▸ What to produce: Throughout the records below, find the lines with the string "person" and give how many there are, nothing else.

▸ Records supplied:
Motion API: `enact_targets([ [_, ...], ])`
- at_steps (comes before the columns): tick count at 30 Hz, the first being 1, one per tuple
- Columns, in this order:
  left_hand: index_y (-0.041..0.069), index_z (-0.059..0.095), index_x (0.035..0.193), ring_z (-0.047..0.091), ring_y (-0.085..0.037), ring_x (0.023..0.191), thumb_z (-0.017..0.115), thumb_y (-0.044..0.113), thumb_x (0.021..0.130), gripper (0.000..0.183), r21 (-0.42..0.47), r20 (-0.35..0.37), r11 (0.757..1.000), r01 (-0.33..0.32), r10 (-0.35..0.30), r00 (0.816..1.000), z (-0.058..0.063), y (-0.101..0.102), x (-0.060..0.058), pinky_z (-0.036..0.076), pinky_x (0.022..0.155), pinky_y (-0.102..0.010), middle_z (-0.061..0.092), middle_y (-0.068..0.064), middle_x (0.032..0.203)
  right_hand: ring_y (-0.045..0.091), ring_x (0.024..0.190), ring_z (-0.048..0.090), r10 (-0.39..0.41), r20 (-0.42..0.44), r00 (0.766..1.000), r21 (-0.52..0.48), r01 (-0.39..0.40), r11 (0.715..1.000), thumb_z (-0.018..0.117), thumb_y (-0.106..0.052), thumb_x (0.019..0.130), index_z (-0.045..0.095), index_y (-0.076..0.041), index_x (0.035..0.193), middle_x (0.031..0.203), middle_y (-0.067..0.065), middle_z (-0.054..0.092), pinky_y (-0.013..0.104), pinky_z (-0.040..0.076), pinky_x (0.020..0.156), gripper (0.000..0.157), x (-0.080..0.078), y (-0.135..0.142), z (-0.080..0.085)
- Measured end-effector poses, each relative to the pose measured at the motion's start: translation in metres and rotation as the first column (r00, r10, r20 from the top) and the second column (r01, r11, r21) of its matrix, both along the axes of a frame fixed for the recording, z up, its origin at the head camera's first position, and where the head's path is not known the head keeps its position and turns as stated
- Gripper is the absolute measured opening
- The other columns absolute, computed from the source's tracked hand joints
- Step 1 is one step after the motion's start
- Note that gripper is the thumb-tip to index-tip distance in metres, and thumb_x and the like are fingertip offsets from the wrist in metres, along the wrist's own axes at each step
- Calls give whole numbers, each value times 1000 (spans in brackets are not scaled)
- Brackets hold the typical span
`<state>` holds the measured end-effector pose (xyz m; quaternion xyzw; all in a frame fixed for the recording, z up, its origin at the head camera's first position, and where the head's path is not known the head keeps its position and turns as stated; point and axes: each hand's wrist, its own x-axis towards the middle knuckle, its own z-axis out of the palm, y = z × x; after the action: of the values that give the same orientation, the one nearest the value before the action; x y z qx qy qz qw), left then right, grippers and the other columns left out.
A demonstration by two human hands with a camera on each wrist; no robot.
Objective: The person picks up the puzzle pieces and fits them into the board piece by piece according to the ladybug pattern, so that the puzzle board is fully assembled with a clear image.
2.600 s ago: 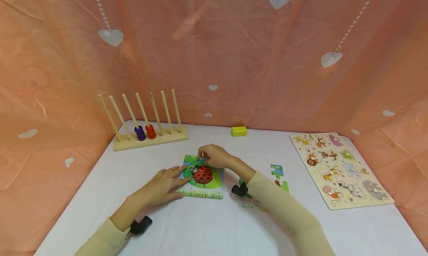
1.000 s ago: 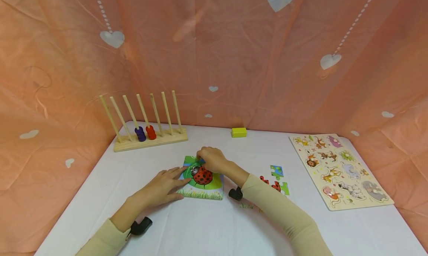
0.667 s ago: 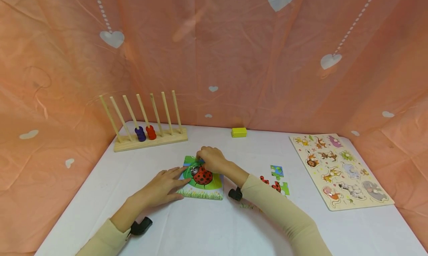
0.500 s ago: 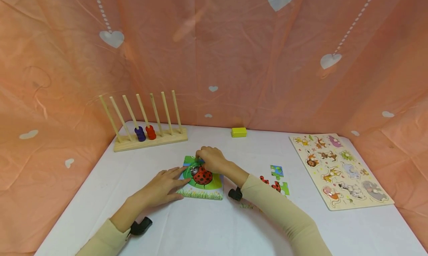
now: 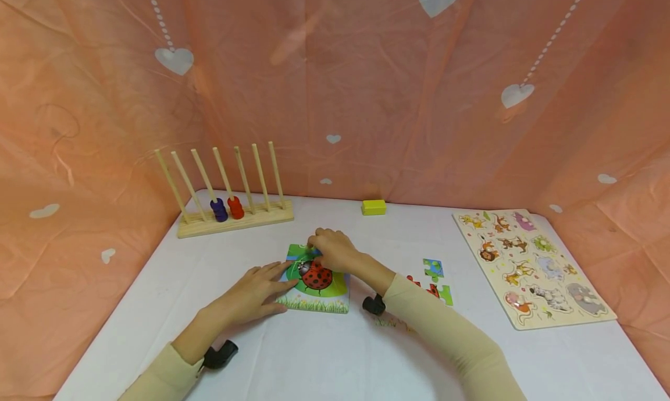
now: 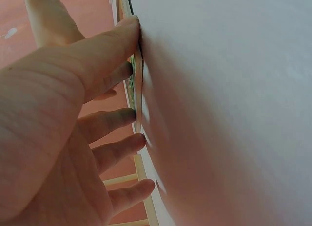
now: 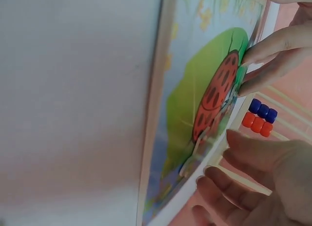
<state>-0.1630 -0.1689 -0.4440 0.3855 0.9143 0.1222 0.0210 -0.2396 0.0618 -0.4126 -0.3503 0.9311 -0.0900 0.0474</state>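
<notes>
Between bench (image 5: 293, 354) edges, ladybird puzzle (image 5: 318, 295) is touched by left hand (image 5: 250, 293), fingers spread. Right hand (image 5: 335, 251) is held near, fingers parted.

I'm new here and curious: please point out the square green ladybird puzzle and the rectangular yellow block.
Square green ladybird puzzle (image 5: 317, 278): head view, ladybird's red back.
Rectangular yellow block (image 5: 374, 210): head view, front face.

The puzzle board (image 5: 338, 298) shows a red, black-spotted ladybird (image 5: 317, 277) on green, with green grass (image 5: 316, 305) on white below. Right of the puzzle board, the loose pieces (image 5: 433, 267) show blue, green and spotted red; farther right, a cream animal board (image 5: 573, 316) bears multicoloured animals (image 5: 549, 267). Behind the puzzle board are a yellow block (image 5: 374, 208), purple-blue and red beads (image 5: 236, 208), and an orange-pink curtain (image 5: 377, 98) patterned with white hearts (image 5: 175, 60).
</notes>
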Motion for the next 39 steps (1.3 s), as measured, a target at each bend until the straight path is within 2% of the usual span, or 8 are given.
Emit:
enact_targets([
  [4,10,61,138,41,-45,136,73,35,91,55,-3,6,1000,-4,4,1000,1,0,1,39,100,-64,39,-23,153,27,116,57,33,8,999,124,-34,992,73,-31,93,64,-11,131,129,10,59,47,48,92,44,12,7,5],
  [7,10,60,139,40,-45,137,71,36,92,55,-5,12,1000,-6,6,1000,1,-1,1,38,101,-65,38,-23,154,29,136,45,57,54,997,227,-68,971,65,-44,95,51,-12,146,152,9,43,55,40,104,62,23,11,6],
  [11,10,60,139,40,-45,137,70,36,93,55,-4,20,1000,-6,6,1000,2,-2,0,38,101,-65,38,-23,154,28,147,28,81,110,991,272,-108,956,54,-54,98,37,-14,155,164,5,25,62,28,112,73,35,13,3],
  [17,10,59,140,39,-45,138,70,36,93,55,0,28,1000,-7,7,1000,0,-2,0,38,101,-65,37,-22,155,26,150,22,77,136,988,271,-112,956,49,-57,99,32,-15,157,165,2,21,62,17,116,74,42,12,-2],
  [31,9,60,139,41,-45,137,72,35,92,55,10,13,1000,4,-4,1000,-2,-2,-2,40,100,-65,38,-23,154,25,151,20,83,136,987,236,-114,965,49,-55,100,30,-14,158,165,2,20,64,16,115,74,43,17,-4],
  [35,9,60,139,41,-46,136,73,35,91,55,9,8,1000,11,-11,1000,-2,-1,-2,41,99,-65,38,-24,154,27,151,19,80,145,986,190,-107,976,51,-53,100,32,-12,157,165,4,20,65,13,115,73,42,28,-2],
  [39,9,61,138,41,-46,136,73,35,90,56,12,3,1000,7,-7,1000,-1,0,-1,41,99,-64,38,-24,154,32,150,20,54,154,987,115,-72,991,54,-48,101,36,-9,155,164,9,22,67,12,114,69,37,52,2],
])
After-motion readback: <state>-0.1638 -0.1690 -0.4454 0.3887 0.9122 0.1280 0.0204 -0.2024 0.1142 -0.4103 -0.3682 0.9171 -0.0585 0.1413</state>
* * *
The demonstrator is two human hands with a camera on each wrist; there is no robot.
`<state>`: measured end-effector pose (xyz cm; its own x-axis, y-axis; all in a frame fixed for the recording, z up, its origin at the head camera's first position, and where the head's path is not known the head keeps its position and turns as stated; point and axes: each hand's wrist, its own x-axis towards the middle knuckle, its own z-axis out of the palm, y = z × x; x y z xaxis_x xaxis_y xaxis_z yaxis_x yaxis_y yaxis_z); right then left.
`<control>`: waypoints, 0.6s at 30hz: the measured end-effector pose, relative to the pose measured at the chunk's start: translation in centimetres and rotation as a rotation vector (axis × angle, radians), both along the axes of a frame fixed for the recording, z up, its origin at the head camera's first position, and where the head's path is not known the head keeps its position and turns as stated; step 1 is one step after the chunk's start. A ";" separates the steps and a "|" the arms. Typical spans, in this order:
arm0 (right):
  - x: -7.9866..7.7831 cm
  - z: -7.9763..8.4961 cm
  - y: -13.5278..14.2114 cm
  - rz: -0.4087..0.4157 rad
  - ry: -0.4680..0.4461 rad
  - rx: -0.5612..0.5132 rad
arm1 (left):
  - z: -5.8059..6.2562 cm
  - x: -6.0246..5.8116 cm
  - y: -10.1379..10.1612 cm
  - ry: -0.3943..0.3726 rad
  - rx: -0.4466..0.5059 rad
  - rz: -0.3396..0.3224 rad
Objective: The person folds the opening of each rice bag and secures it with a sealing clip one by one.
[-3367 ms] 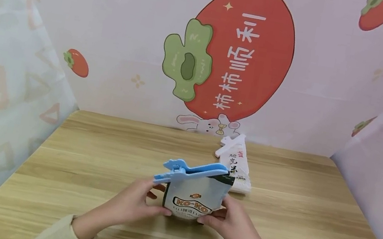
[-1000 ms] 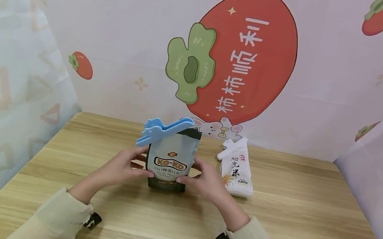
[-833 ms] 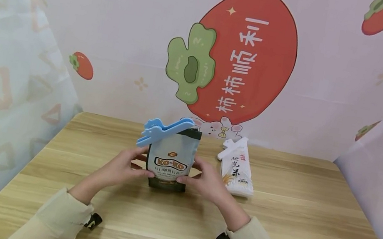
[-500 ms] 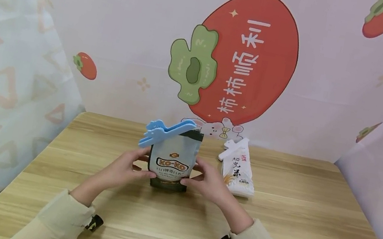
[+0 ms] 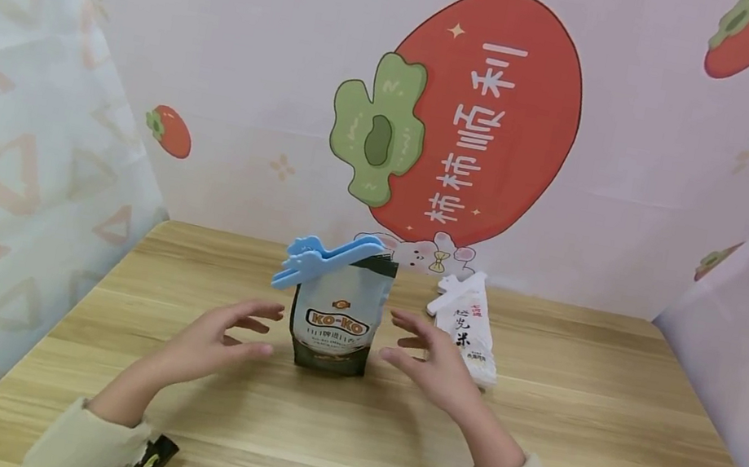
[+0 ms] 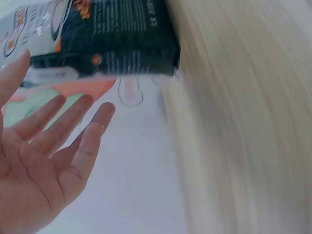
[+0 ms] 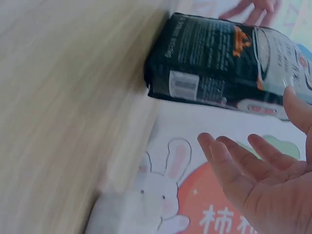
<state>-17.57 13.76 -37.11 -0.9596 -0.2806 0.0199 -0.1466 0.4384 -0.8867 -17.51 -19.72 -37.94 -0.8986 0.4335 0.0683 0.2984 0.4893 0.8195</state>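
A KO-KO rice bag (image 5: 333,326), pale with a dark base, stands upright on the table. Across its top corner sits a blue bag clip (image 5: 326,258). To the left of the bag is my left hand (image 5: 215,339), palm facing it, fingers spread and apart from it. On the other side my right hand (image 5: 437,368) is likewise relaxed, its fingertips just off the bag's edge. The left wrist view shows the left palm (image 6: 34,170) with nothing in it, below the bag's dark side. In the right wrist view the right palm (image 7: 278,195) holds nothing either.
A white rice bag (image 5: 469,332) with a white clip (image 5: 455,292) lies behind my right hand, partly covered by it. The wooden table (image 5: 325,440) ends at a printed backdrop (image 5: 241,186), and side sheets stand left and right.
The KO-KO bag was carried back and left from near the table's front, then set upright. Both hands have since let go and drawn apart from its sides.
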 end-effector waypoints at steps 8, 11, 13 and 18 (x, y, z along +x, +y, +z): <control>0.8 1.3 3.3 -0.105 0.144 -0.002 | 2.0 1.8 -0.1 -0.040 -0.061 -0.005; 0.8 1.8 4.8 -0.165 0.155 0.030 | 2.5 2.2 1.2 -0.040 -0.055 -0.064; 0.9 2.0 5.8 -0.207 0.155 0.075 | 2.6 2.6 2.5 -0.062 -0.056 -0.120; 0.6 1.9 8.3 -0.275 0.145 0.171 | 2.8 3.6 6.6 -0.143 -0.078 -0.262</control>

▸ Answer space: 2